Luis Germán Cajiga is Puerto Rican painter, poet and essayist known for his screen printing depicting Puerto Rico's natural landscape, its creole culture, and religious motifs.  He was born in 1934, in the municipality of Quebradillas, Puerto Rico, and his studio is currently based in the Old San Juan.

Early life
Cajiga was born in the barrio of Cacao in Quebradillas, Puerto Rico. When he was a young man he moved to San Juan, where he studied graphic art. In 1955 he became a Seventh-day Adventist. While in the military he served in the Canal Zone in Panama, as a medic.
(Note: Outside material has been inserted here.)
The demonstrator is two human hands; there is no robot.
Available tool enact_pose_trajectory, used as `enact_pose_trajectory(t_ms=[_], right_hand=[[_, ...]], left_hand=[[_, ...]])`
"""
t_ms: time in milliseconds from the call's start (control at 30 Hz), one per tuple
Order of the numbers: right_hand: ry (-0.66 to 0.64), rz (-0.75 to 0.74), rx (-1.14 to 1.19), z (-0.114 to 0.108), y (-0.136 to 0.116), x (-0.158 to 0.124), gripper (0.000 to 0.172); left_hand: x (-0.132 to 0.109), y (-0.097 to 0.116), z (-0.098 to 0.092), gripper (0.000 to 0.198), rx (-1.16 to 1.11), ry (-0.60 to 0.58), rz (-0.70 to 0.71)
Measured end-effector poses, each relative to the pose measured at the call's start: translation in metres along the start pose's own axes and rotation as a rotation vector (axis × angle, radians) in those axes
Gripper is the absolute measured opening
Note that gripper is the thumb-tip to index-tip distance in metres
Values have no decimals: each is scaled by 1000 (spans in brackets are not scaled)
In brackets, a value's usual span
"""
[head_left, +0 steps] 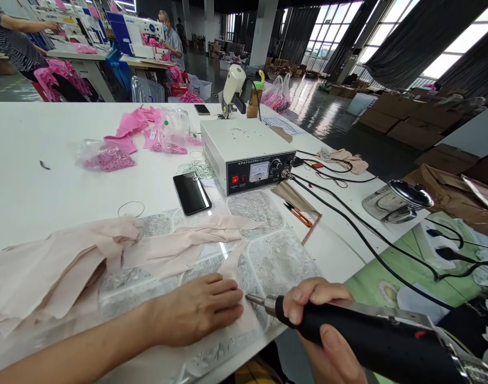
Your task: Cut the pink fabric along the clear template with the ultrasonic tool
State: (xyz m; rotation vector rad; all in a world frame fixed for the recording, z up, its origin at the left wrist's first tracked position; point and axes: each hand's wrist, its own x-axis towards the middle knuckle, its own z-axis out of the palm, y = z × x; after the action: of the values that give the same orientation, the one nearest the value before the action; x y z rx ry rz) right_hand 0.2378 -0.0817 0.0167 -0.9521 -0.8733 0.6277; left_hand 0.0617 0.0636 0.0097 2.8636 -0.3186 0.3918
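My left hand (199, 309) lies palm down on a strip of pale pink fabric (232, 261), its fingers flat against it. My right hand (319, 304) is wrapped round a black handheld ultrasonic welding gun (372, 336). The gun's thin metal tip (255, 300) points left and ends close to my left fingertips, over the fabric; whether it touches cannot be told. Under the fabric is a grey marbled, clear-coated mat (281, 256). More pale fabric pieces (63, 266) are heaped to the left, and a further bundle (196, 234) lies beyond my left hand.
A white control box (247, 144) stands ahead, black cables (348, 218) running right from it. Around it are a phone (191, 193), orange thread snips (297, 214), a lidded glass pot (396, 202) and bags of pink pieces (108, 156). Two people work at sewing machines (134, 34) behind.
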Motion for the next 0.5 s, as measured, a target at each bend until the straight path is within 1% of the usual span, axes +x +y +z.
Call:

In 1975 he got a master of arts degree in counseling and guidance at Interamerican University of Puerto Rico.

Art work

Early work
He began his artistic education in the studio of the “División de Educación de la Comunidad en San Juan” (San Juan's Community Education Division).  There, under the tutelage of Fran Cervoni, Cajiga furthered his interest for Old San Juan, a subject that to this day permeates his art.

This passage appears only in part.